Tanks and Temples Benchmark

We present both training data and testing data. The testing datasets are organized into two groups: intermediate and advanced. The intermediate group contains sculptures, large vehicles, and house-scale buildings with outside-looking-in camera trajectories. The advanced group contains large indoor scenes imaged from within and large outdoor scenes with complex geometric layouts and camera trajectories.

Quickstart

For each scene, we provide a high-resolution video. Your task is to reconstruct a 3D model from it. Once you have reconstructed the entire intermediate set or the advanced set, you can submit your results for evaluation and put your name on the leaderboard. For quick start, we provide a uniformly distributed set of frames from each video. They can be used as input to off-the-shelf reconstruction systems such as COLMAP. (See our tutorial page for instructions on how to setup a workable system.)
For advanced users, please download the videos as they are the raw 4K videos captured with a high-end camera. Additionally, for training datasets, ground-truth geometry is provided for training purposes.

For your convenience, we provide a python downloader that can be used to download some or all of the data. We highly recommend using the downloader. It will automatically check MD5 to make sure the downloaded files are complete.

Python Downloader

Usage:

> python download_t2_dataset.py [-h] [-s] [--modality MODALITY] [--group GROUP] [--unpack_off] [--calc_md5_off]

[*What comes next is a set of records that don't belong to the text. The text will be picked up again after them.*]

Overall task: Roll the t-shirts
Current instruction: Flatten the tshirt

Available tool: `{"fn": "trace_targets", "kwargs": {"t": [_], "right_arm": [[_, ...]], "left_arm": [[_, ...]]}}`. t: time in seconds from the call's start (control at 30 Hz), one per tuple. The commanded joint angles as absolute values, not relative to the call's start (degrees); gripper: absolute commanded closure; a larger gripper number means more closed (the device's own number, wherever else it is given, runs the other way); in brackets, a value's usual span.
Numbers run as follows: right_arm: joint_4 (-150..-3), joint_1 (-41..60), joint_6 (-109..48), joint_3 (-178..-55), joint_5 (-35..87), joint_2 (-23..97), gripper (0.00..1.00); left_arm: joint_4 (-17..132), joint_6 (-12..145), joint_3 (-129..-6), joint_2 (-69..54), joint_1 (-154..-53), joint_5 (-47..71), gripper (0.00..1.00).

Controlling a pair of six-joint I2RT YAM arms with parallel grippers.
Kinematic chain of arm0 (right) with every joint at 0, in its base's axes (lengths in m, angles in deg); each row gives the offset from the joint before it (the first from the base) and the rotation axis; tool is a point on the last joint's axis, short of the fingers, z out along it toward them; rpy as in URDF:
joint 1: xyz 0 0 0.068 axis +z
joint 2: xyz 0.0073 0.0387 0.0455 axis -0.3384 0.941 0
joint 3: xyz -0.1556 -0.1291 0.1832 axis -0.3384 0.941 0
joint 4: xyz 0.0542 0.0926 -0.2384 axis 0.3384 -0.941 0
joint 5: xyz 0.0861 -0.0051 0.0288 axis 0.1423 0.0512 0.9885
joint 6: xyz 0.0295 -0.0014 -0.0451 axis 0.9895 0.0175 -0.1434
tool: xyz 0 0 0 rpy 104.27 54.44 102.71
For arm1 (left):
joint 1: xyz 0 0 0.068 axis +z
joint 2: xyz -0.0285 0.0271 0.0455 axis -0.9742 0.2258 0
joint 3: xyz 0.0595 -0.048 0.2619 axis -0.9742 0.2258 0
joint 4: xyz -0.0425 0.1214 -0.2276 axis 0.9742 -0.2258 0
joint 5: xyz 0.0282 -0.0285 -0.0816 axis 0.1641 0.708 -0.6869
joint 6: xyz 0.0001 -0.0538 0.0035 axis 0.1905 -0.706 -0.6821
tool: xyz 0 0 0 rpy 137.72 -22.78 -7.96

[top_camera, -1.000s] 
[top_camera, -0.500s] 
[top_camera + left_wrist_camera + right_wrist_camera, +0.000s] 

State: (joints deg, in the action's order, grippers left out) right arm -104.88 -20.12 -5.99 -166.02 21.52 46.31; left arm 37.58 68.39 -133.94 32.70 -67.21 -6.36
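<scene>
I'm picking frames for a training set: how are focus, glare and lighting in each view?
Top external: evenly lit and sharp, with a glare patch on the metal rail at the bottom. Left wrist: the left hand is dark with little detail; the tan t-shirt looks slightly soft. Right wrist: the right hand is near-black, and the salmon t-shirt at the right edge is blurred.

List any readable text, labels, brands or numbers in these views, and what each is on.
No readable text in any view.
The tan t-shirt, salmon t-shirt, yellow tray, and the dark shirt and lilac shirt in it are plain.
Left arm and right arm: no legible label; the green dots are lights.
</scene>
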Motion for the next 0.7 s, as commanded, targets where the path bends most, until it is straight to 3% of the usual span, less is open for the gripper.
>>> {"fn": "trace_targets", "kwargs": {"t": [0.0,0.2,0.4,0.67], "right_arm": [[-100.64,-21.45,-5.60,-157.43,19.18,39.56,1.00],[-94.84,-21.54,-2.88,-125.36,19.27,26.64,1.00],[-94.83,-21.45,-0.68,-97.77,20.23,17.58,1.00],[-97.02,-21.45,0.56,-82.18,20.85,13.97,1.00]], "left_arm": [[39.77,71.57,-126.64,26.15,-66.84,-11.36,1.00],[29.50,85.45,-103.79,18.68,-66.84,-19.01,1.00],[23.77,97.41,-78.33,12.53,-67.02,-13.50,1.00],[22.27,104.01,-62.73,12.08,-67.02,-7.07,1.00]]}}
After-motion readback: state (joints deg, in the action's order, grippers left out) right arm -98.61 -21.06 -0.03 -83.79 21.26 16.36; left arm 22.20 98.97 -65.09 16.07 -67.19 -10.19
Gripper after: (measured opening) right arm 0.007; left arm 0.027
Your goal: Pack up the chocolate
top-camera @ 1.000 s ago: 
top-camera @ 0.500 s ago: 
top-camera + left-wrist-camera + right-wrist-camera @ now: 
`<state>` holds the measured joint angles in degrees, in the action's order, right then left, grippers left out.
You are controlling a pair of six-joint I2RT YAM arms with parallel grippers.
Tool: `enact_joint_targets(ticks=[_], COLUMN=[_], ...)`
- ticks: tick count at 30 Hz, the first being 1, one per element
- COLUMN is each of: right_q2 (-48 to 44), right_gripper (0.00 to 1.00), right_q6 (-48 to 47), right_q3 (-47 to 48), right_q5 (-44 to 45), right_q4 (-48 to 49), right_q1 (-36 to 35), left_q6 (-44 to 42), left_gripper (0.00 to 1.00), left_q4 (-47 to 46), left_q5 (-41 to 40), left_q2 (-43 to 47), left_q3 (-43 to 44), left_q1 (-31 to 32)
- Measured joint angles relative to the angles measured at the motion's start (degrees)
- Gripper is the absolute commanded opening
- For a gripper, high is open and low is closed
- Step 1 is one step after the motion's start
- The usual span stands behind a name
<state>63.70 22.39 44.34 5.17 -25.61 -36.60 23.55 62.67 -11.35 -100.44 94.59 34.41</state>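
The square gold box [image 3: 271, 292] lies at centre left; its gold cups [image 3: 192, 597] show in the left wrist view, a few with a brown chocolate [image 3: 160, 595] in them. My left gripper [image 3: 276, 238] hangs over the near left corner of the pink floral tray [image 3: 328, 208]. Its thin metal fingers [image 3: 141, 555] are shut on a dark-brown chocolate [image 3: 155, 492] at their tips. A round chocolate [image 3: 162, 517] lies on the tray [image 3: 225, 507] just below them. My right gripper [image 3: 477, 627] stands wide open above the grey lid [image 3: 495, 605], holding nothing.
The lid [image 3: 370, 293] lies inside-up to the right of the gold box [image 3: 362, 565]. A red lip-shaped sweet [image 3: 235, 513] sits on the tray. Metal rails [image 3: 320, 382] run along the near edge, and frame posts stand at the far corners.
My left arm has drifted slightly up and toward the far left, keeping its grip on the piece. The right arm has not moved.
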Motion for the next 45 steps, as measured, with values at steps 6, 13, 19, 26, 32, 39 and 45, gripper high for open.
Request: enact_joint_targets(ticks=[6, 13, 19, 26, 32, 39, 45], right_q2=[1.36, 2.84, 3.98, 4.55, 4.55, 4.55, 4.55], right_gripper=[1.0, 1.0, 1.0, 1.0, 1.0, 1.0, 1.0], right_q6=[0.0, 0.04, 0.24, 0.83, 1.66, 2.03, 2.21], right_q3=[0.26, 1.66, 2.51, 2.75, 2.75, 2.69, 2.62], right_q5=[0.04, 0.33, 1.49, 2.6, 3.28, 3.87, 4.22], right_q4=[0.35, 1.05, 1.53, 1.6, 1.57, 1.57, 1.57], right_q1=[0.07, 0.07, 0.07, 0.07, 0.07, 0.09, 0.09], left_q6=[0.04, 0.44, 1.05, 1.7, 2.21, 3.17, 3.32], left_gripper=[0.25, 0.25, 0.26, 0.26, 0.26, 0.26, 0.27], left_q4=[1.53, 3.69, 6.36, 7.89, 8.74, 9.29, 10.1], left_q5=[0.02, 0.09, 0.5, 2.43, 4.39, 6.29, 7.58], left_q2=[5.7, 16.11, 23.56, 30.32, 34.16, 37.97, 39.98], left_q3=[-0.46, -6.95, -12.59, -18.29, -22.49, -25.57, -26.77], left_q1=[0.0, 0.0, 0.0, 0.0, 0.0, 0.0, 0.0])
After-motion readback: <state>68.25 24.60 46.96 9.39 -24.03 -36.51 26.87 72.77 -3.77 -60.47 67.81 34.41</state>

Example 1: download all videos for intermediate and advanced scenes
> python download_t2_dataset.py --modality video --group both

Example 2: download image sets for intermediate scenes (quick start setting)
> python download_t2_dataset.py --modality image --group intermediate

Example 3: show the status of downloaded data
> python download_t2_dataset.py -s

Intermediate

		video	image set
Family
Francis
Horse
Lighthouse
M60
Panther
Playground
Train
download entire group

Advanced

		video	image set
Auditorium
Ballroom
Courtroom
Museum
Palace
Temple
download entire group

Training Data

	ground truth	video	image set
Barn
Caterpillar
Church
Courthouse
Ignatius
Meeting room
Truck

Results on Training Data

This table contains the COLMAP reconstruction results for the training data image sets provided in the table above. The image sets are sampled at a frame rate of 1 fps from the video while the video was recorded with 29.97 fps. To find the corresponding frame F to the image I you need to calculate: F = int(I*29.97), starting with I=0. The reconstructions are made with an "out of the box" COLMAP configuration and can be downloaded as *.ply files together with the camera poses (stored in *.log file format). The alignment text file contains the transformation matrix to align the COLMAP reconstruction to the according ground-truth point cloud, and the *.json crop files contain the bounding box coordinates for each model. If you want to work on all training set models you can speed up the download process by getting the zip file here, containing all the necessary files.

	Reconstruction	Camera Poses	Alignment	Cropfiles
Barn
Caterpillar
Church
Courthouse
Ignatius
Meeting room
Truck

Individual Scans

This table contains individual scans from the training dataset. Each zip-file contains a set of pre-aligned and cleaned *.ply files, and a *.txt file with the origin of the regarding scanner positions. E.g., if you merge all the scans of a scene into one file, and use voxel-grid downsampling to make a uniform point density in the overlapping areas, you will end up with the ground truth file. This data can be useful if you want to calculate normals or meshes for the laser scanned GT files from the training dataset.

	ground truth	individual scans
Barn
Caterpillar
Church
Courthouse
Ignatius
Meeting room
Truck

Camera Calibration

We do not explicitly provide the exact camera intrinsics to encourage an individual optimization of it. Some methods however need initial parameters like the focal length and the principal point to run. For this we found a pinhole camera model with the following parameters working well for both camera setups:

Principal point offset: x₀ = W/2, y₀ = H/2 Focal length: f_x = f_y = 0.7 * W

With W and H being the width and height of the frames in pixels.

License

This Dataset is made freely available to academic and non-academic entities for non-commercial purposes such as academic research, teaching, scientific publications, or personal experimentation. Permission is granted to use the data given that you agree to our license terms.